Give back every record exactly as it reads.

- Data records
== Segment start ==

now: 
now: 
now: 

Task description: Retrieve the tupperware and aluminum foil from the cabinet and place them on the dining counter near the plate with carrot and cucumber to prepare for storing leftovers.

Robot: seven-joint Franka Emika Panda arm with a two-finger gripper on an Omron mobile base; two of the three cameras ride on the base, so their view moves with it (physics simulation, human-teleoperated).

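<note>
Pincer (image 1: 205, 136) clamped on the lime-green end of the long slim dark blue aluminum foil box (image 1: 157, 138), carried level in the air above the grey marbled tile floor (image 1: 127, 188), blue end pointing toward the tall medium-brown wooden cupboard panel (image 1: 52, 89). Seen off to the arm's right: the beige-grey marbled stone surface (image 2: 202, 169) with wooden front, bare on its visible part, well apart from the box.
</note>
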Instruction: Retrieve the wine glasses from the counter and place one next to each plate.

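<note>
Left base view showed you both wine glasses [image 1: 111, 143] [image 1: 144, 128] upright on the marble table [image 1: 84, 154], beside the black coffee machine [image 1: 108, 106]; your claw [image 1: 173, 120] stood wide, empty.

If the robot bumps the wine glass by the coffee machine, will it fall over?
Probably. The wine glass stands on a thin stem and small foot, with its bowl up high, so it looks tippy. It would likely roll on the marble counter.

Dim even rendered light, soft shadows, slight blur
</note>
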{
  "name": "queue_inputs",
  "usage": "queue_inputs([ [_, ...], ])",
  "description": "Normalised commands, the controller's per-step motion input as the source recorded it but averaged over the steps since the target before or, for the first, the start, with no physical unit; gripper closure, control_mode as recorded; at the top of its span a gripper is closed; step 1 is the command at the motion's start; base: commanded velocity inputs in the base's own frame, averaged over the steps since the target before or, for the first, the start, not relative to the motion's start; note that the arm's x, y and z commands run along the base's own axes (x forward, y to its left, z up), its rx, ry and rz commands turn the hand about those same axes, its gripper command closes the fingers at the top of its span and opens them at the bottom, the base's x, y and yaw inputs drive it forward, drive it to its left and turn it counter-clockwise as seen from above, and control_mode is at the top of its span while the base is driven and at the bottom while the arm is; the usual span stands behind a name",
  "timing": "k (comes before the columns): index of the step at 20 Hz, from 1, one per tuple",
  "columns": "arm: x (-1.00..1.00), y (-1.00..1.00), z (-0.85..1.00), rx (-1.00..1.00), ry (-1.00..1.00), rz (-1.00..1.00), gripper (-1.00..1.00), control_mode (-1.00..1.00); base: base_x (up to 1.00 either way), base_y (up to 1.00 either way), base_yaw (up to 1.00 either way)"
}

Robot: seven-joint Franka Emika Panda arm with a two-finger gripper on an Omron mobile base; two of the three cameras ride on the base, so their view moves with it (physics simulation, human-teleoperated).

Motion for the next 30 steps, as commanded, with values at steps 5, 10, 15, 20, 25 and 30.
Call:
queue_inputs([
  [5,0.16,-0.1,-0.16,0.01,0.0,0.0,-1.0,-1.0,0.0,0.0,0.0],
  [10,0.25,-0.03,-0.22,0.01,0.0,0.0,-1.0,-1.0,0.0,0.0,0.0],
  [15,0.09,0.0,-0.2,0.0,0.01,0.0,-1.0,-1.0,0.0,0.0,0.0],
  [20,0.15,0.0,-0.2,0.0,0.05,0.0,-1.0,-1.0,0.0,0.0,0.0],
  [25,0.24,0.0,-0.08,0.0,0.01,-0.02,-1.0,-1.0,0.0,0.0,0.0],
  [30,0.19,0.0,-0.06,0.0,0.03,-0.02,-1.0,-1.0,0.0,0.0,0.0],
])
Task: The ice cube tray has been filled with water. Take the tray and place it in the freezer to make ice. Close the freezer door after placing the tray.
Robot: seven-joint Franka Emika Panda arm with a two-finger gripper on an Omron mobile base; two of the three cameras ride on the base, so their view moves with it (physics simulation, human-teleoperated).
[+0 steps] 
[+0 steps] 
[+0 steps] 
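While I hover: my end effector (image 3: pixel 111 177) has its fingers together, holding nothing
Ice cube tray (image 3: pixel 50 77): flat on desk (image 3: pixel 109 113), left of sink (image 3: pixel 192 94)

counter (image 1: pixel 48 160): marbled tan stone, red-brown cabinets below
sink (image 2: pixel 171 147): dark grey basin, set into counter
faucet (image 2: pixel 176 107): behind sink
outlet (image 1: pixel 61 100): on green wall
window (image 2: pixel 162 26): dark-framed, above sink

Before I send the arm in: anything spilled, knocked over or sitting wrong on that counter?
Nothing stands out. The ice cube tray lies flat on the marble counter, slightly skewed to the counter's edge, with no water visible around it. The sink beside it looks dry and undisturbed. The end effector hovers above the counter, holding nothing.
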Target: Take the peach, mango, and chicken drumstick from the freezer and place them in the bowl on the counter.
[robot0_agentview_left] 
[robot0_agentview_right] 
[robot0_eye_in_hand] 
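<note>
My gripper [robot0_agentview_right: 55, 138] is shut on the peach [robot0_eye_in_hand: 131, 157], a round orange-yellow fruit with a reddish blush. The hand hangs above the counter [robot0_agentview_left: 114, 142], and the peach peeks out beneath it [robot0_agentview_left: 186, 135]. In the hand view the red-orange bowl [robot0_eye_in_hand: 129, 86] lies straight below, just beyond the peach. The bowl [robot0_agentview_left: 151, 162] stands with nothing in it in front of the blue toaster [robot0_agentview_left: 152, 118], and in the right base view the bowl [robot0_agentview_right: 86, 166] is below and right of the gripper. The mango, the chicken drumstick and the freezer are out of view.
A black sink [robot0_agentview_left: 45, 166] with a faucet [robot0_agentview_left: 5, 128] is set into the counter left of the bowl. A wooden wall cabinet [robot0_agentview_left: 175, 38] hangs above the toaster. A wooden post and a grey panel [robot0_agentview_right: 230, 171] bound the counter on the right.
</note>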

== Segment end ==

- Exercise output
now: 
now: 
now: 

Task description: Retrieve the tupperware and aluminum foil from the cabinet and place them on the dining counter near the plate with carrot and cucumber to prepare for storing leftovers.

Robot: seven-joint Franka Emika Panda arm with a two-finger gripper on an Omron mobile base; two of the three cameras ride on the base, so their view moves with it (physics simulation, human-teleoperated).

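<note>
Pincer (image 1: 205, 136) clamped on the lime-green end of the long slim dark blue aluminum foil box (image 1: 157, 138), carried level in the air above the grey marbled tile floor (image 1: 127, 188), blue end pointing toward the tall medium-brown wooden cupboard panel (image 1: 52, 89). Seen off to the arm's right: the beige-grey marbled stone surface (image 2: 202, 169) with wooden front, bare on its visible part, well apart from the box.
</note>
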Instruction: Retrieve the wine glasses from the counter and place one next to each plate.

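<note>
Left base view showed you both wine glasses [image 1: 111, 143] [image 1: 144, 128] upright on the marble table [image 1: 84, 154], beside the black coffee machine [image 1: 108, 106]; your claw [image 1: 173, 120] stood wide, empty.

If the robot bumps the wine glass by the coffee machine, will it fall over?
Probably. The wine glass stands on a thin stem and small foot, with its bowl up high, so it looks tippy. It would likely roll on the marble counter.

Dim even rendered light, soft shadows, slight blur
</note>
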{
  "name": "queue_inputs",
  "usage": "queue_inputs([ [_, ...], ])",
  "description": "Normalised commands, the controller's per-step motion input as the source recorded it but averaged over the steps since the target before or, for the first, the start, with no physical unit; gripper closure, control_mode as recorded; at the top of its span a gripper is closed; step 1 is the command at the motion's start; base: commanded velocity inputs in the base's own frame, averaged over the steps since the target before or, for the first, the start, not relative to the motion's start; note that the arm's x, y and z commands run along the base's own axes (x forward, y to its left, z up), its rx, ry and rz commands turn the hand about those same axes, its gripper command closes the fingers at the top of its span and opens them at the bottom, the base's x, y and yaw inputs drive it forward, drive it to its left and turn it counter-clockwise as seen from above, and control_mode is at the top of its span while the base is driven and at the bottom while the arm is; the usual span stands behind a name",
  "timing": "k (comes before the columns): index of the step at 20 Hz, from 1, one per tuple",
  "columns": "arm: x (-1.00..1.00), y (-1.00..1.00), z (-0.85..1.00), rx (-1.00..1.00), ry (-1.00..1.00), rz (-1.00..1.00), gripper (-1.00..1.00), control_mode (-1.00..1.00); base: base_x (up to 1.00 either way), base_y (up to 1.00 either way), base_yaw (up to 1.00 either way)"
}

Robot: seven-joint Franka Emika Panda arm with a two-finger gripper on an Omron mobile base; two of the three cameras ride on the base, so their view moves with it (physics simulation, human-teleoperated).

Motion for the next 30 steps, as commanded, with values at steps 5, 10, 15, 20, 25 and 30.
Call:
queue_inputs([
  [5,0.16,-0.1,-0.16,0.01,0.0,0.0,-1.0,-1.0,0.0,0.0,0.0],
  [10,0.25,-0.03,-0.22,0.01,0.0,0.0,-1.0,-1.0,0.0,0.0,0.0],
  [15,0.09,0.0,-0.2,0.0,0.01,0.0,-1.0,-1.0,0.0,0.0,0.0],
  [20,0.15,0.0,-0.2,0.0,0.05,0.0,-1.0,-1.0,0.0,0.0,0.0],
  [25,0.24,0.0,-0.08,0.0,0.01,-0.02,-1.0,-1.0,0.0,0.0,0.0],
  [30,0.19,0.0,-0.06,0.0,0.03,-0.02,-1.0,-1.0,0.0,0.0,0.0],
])
Task: The ice cube tray has been filled with water. Take the tray and place it in the freezer to make ice. Close the freezer door after placing the tray.
Robot: seven-joint Franka Emika Panda arm with a two-finger gripper on an Omron mobile base; two of the three cameras ride on the base, so their view moves with it (physics simulation, human-teleoperated).
[+0 steps] 
[+0 steps] 
[+0 steps] 
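While I hover: my end effector (image 3: pixel 111 177) has its fingers together, holding nothing
Ice cube tray (image 3: pixel 50 77): flat on desk (image 3: pixel 109 113), left of sink (image 3: pixel 192 94)

counter (image 1: pixel 48 160): marbled tan stone, red-brown cabinets below
sink (image 2: pixel 171 147): dark grey basin, set into counter
faucet (image 2: pixel 176 107): behind sink
outlet (image 1: pixel 61 100): on green wall
window (image 2: pixel 162 26): dark-framed, above sink

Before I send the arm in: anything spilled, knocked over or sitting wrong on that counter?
Nothing stands out. The ice cube tray lies flat on the marble counter, slightly skewed to the counter's edge, with no water visible around it. The sink beside it looks dry and undisturbed. The end effector hovers above the counter, holding nothing.
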Target: Take the peach, mango, and chicken drumstick from the freezer and place them in the bowl on the counter.
[robot0_agentview_left] 
[robot0_agentview_right] 
[robot0_eye_in_hand] 
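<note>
My gripper [robot0_agentview_right: 55, 138] is shut on the peach [robot0_eye_in_hand: 131, 157], a round orange-yellow fruit with a reddish blush. The hand hangs above the counter [robot0_agentview_left: 114, 142], and the peach peeks out beneath it [robot0_agentview_left: 186, 135]. In the hand view the red-orange bowl [robot0_eye_in_hand: 129, 86] lies straight below, just beyond the peach. The bowl [robot0_agentview_left: 151, 162] stands with nothing in it in front of the blue toaster [robot0_agentview_left: 152, 118], and in the right base view the bowl [robot0_agentview_right: 86, 166] is below and right of the gripper. The mango, the chicken drumstick and the freezer are out of view.
A black sink [robot0_agentview_left: 45, 166] with a faucet [robot0_agentview_left: 5, 128] is set into the counter left of the bowl. A wooden wall cabinet [robot0_agentview_left: 175, 38] hangs above the toaster. A wooden post and a grey panel [robot0_agentview_right: 230, 171] bound the counter on the right.
</note>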

This output has come to an end.